Review | Landwhale, Jes Baker

35605491Landwhale is a deeply personal book about Jes Baker’s experiences as a fat woman. Each chapter reads like a blog post, and Baker has a breezy conversational style that reads well on the page and may be even better on audio.

Some of my personal highlights from this book include:

  • Baker looking at childhood photos and realizing that even though she’d always thought of herself as fat, she actually was a thin child until age 12 — this is so relatable and so true
  • Baker realizing that a lot of her body image issues stem from her own father having similar issues with his own body — rather a difficult chapter to read, as I imagine it was difficult for the author to write. Most striking was a passage where the father said he wanted to challenge her to not be a lazy child, and Baker realized he equated laziness with fatness, because she was actually a driven, ultra-responsible child and straight-A student.
  • Baker testing out the Harry Potter ride at Universal Studios to see if she’d fit — actually one of the most hard-hitting chapters for me, because the details made it feel so real
  • The Bulletproof Fatty – probably my favourite of all the chapters. Baker raises a great point that we’d like to mythologize fat people as ultra badass, because it feels empowering. In contrast, acknowledging that fat people are also vulnerable and prone to self-doubt and body image issues seems to conform to the stereotype of fat people being somehow weaker. But the truth is that fat people do have vulnerabilities, and they shouldn’t be pressured to pretend otherwise.
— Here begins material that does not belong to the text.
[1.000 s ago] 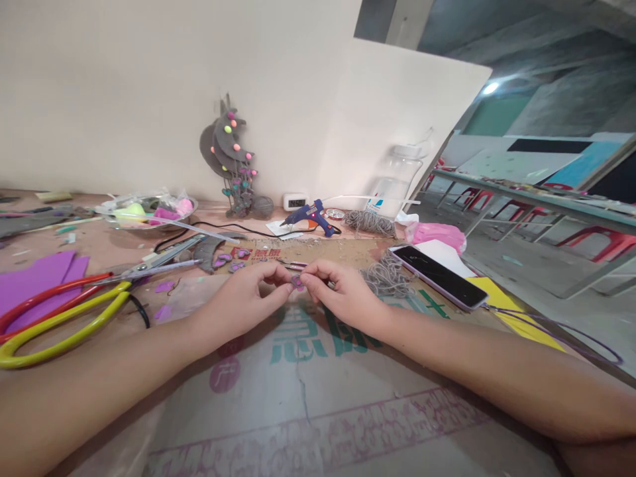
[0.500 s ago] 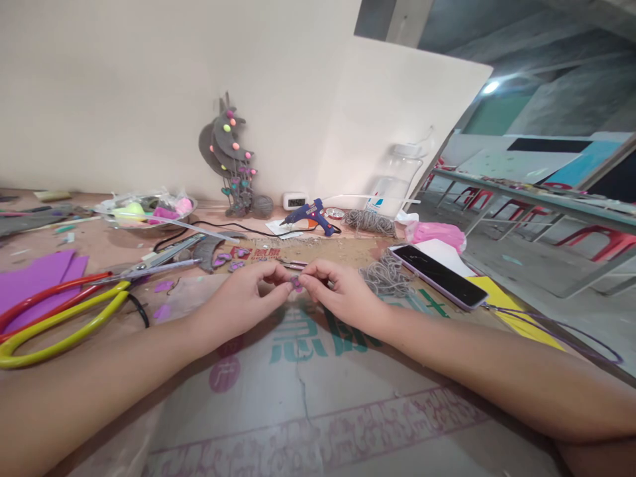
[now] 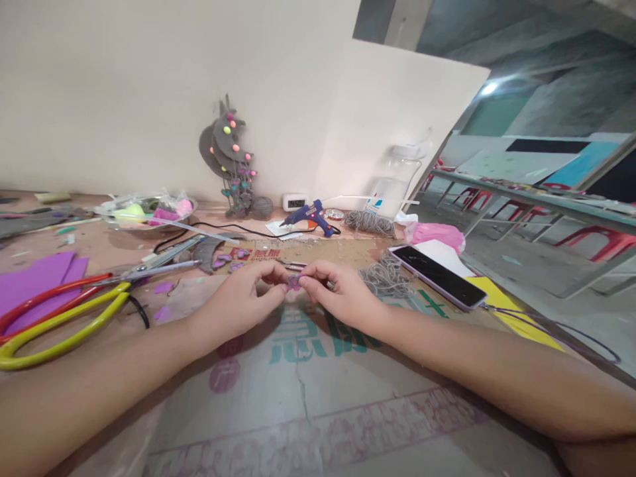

The book started off slow for me — the first chapter (This Was All Just a Big Mistake) was full of self-aware, self-deprecating humour that was just a bit too self-conscious about its funniness to be effective. But I’m glad I stuck with it, because the rest of the book was much stronger. (Or, possibly, I just fell into the stride of Baker’s humour.)

My main takeaway from this book comes from the Bulletproof Fatty chapter, where Baker quotes Ijeoma Oluo as saying, “If somebody comes off as bulletproof, they are either lucky or lying.” [p. 243] Which is just so true.

Baker goes on to say:

None of us are the Bulletproof Fatty, because none of us are indestructible. Of course we ultimately know that, but none of us act like we do. We are beautifully, imperfectly, gorgeously, terribly human. And the goal of our work to embrace our bodies shouldn’t be to be happy and confident all the time. The goal should be to allow ourselves to just exist.

As simple as it sounds, that’s the hardest goal for many of us. Allow yourself to just exist, and work to create space for fat people to just be people. Messy, imperfect, kind, mean, resilient, delicate, happy, depressed, conflicted people. [p. 243]

Yes! So much yes!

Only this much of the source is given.